Alexander Chancellor

Alexander Chancellor: The Chinese must save the cigar from extinction

Plus: Evelyn Waugh's ear trumpet works better than my state-of-the-art Swiss hearing aid

issue 11 January 2014

In Dorchester during the Christmas holiday I bought a two-slice electric toaster at Currys. It was a nice little toaster that worked very well when I got it home. And it cost only £4.50, which turned out to be little more than half the price of a packet of Marlboro cigarettes. It’s some years since I gave up smoking; but at my peak I smoked three packets of Marlboros a day, which now would cost the same as more than five two-slice electric toasters. Or, put another way, with the money I have saved from giving up smoking I could buy nearly 2,000 electric toasters a year.
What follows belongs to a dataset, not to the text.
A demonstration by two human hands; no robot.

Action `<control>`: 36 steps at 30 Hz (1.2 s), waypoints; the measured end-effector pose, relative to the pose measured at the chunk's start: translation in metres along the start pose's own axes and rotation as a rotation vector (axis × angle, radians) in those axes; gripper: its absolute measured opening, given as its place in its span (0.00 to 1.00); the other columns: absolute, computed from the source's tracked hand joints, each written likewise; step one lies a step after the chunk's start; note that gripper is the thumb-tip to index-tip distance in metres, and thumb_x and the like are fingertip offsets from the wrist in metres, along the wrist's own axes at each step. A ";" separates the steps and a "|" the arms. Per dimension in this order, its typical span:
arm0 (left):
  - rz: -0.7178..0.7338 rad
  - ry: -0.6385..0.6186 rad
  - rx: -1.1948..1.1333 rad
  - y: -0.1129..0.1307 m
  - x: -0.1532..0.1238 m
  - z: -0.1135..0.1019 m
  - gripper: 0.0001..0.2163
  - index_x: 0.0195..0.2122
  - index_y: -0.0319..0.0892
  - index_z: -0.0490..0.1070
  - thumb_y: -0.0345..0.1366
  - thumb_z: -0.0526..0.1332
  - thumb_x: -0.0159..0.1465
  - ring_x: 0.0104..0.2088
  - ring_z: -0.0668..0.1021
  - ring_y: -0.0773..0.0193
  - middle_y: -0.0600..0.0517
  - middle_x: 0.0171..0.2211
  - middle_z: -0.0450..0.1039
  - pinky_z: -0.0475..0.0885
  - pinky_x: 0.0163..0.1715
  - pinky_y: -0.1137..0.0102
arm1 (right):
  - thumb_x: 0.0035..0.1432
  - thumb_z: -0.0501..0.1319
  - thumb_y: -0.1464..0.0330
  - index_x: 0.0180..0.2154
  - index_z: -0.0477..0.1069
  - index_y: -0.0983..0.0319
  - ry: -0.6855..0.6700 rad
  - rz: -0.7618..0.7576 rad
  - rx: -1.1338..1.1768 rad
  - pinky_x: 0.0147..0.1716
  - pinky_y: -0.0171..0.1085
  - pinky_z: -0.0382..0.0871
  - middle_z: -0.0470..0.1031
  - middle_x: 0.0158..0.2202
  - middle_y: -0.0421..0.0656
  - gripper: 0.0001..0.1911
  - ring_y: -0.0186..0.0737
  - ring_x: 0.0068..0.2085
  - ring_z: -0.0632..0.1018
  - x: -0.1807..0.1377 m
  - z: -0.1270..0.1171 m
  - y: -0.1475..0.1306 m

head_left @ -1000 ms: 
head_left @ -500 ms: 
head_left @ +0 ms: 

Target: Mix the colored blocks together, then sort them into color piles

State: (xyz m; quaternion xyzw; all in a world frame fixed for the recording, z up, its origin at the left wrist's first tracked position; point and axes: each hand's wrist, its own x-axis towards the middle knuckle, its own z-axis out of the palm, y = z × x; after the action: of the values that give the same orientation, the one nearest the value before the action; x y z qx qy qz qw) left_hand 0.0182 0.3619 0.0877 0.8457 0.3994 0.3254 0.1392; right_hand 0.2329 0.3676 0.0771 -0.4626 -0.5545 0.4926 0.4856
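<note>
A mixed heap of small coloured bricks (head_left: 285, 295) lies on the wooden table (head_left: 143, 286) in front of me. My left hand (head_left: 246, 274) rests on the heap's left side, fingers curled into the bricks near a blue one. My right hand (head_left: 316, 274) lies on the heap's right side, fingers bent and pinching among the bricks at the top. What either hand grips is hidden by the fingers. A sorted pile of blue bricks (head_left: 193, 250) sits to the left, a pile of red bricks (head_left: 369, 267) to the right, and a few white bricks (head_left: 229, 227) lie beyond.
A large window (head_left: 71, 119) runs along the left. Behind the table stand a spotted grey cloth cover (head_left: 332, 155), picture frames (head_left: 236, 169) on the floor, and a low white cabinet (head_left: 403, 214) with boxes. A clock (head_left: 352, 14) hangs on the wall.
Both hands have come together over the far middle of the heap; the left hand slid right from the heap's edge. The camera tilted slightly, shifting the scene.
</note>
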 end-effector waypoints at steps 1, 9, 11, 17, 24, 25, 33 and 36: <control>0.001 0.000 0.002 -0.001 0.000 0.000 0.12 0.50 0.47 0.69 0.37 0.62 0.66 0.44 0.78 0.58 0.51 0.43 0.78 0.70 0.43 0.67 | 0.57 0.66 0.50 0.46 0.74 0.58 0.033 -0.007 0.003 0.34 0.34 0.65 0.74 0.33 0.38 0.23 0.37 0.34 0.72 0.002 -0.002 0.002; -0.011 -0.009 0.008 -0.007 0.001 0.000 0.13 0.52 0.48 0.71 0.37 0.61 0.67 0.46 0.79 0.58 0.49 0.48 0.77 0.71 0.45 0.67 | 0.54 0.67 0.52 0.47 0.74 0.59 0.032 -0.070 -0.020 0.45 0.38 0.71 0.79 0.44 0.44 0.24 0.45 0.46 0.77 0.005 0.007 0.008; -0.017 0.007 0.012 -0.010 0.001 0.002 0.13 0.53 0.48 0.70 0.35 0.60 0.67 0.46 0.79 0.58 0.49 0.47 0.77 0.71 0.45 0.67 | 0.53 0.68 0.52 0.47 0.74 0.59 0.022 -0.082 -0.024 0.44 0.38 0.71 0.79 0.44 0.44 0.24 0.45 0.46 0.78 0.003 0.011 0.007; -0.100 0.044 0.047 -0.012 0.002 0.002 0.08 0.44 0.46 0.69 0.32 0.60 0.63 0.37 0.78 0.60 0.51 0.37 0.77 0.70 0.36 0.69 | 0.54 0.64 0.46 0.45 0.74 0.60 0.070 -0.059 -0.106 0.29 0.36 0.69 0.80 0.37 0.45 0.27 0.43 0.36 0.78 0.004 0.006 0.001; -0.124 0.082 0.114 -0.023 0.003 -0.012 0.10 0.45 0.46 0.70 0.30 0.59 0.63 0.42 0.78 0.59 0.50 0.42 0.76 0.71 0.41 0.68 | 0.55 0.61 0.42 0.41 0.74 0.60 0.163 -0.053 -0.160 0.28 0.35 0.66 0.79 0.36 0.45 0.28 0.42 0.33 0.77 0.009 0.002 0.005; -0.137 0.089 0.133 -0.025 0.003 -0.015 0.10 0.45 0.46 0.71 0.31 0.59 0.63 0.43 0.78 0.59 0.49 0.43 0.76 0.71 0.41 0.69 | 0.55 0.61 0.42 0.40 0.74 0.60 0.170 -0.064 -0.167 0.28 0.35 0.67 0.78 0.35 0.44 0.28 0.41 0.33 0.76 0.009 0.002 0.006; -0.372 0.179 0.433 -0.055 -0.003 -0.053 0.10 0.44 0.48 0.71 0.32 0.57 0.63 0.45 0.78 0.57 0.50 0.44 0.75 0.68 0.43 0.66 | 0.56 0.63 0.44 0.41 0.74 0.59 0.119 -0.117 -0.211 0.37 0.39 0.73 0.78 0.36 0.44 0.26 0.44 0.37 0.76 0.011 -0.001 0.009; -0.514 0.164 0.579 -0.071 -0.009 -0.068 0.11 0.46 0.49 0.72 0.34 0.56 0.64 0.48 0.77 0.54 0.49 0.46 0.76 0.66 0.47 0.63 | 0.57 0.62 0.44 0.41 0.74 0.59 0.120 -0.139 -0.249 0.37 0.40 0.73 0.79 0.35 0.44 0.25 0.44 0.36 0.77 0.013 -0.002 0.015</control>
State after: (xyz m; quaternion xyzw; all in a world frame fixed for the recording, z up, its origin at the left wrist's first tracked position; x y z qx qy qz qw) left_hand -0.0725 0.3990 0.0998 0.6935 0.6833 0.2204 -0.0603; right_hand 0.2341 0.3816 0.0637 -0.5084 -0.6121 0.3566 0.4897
I could by now be running a successful electric toaster shop. Given that smoking indoors is now forbidden in any public place, and that cigarette packets are plastered with grisly photographs of rotten teeth, cancerous lungs, and gangrenous limbs, it is surprising that anyone still smokes at all; and especially, given the price of cigarettes, that smoking is most prevalent among the poor.

Nevertheless, the percentage of smokers in Britain has fallen by more than 50 per cent in the past 40 years; and now I read in the Financial Times that cigar-smoking is also declining so fast that at present rates the cigar will practically have disappeared from Britain by the year 2026.